I'd prefer to not have DayOfWeek in date-time entities at all.
Week and DayOfWeek are calendar concepts. Any decision we would take
does not respond to all possible situations.
.NET BCL designers made many "practical" design decisions, and as a
result we have too much unclear responsibilities in one class
System.DateTime. Work with such classes involves discussions: "use
this property, but only if you have that assumption, instead use
another property" etc.
I think it would be better to separate concerns. Connection between
LocalDateTime and calendar can be established via some extension
method in the future.
Oh, sorry. I should definitely look at the source code before
answering.
LocalDateTime by concept is just "Instant+Calendar". Let's leave it as
is
My point was to not making any assumptions regarding what kind of
calendar is under LocalDateTime. We can't change the world and make
things less difficult than there are.
Moreover, i'd move all properties which are wrappers over calendar
fields to extensions, Now it makes sense to add some "practical"
extensions, for example together with extension property
public int DayOfWeek(this CalendarSystem calendar)
{
get { return
calendar.Fields.DayOfWeek.GetValue(localInstant); }
}
we can add
public ISODayOfWeek ISODayOfWeek
{
get { (ISODayOfWeek)return
calendar.Fields.DayOfWeek.GetValue(localInstant); }
}
or better method that will throw exception for calendars with
different meaning of "day of week".
Later, it will be possible to add other extension methods to return
something like HermeticLunarDayOfWeek, not touching original concept
of "localInstant+calendar"
Enumeration values and extesnions for each calendar should be in the
separate namespace, if user want to work with ISO, he should
intentionally use corresponded namespace, extensions and enumerations.
Another option: add extensions to calendar itself.
Then usage pattern would be
localDateTime.Calendar.

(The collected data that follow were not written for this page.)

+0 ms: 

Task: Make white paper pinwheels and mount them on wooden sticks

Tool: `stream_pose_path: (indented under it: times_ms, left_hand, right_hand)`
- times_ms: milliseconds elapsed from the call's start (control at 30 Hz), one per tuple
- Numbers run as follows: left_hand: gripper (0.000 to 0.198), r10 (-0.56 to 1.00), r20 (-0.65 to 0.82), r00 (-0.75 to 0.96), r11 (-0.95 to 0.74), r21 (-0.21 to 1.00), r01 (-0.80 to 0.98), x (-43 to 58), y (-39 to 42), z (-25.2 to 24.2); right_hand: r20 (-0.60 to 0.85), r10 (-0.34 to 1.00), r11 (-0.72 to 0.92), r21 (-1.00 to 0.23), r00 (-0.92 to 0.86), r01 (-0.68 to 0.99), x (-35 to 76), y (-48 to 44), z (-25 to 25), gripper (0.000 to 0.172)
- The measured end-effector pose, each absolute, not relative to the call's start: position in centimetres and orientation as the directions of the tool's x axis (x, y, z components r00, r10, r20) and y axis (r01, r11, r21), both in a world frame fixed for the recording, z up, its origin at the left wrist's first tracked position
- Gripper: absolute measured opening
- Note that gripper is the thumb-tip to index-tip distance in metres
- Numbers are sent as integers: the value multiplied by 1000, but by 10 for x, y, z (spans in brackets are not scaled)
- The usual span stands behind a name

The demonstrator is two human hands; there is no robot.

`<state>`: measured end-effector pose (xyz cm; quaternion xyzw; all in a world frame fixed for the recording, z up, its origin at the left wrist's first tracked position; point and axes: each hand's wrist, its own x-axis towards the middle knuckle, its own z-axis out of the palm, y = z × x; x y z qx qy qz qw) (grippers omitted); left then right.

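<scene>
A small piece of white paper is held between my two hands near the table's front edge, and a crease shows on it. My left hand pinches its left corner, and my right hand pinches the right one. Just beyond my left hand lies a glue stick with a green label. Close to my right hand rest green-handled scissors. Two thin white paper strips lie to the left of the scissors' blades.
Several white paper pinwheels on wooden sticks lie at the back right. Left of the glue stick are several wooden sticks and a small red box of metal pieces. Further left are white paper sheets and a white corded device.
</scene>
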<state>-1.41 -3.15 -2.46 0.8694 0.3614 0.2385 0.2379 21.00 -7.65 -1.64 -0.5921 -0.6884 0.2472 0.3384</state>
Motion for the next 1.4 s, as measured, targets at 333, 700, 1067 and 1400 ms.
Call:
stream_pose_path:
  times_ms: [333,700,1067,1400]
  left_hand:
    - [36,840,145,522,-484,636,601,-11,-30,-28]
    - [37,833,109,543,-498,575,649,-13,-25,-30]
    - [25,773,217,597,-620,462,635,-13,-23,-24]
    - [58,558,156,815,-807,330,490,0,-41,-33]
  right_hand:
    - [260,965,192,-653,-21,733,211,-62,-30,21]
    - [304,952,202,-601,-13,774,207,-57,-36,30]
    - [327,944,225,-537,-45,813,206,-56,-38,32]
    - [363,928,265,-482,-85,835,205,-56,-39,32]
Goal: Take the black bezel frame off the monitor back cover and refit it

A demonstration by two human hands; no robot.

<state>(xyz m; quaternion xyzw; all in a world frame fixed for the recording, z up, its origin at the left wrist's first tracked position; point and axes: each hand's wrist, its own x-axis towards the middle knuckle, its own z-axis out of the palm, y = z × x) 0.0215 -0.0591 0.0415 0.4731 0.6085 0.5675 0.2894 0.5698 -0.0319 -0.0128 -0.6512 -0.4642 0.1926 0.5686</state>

IsoDayOfWeek (possibly wrong result, don't
like it)
or
localDateTime.Calendar.GetISODayOfWeek (with exception for wrong
calendar)
or
((ISOCalendar)localDateTime.Calendar).IsoDayOfWeek (with casting
exception for wrong calendar).
I don't know what is better, but definitely don't like any
assumptions.
To bring back The Configurator's problem, not everyone agrees what the
first day of the week is and we could handle this through variations
(sub-classes or instances with different settings) of the
GregorianCalendar class. To do this we would have to not hard-code the
days of week values but define them on the calendar. If I could ask
for a calendar that has Sunday as the first day of the week and then
pass it around I would be able to easily change it to one that uses
Monday as the first day of the week without having to recompile or
change the sorting code or anything. It would just work ;-).
I know that you want to have the "common" case handled simply but I
would argue that the "common" case that you think exists doesn't. The
basics of the Gregorian Calendar are probably the most common in usage
(the months) but the little details (days of week) are where all of
the problems with all of the other date/time packages occur.
Specifically I was thinking that if I ask for a calendar where Sunday
is the first day of the week and then ask for the days of the week I
will get them in the order { Sunday, Monday, Tuesday, Wednesday,
Thursday, Friday, Saturday } and if I asked for a Monday start then
the order would be { Monday, Tuesday, Wednesday, Thursday, Friday,
Saturday, Sunday }. And if I compared the days using a week day
comparer they would be in that order. It would be easiest for any code
that uses the calendar to be able to assume that the days are always
in ascending order by int value. Having written calendar display code
I know what a pain it is to have to keep track of the fact that with
one setting the values are { 0, 1, 2, 3, 4, 5, 6 } and with another
setting the order is { 1, 2, 3, 4, 5, 6, 0}.
Besides as was previously mentioned some calendars may have more or
less than 7 days in a week. If we have hard coded enums then people
will use them and code will be harder to localize. But it you really
feel that enums are the way to go then I still say they should be a
part of the GregorianCalendar(System) object. At least then a
programmer will know that they are using calendar specific values.
I would think that you have at least two week thingies in play here:* A week concept, saying that "weeks go from sunday to saturday" or "weeks go from monday to sunday"* A week instance, containing the 3rd week of 2010 according to a specific calendarThe first is more of a set of properties, sort of like CultureInfo.The second is a fixed period of time.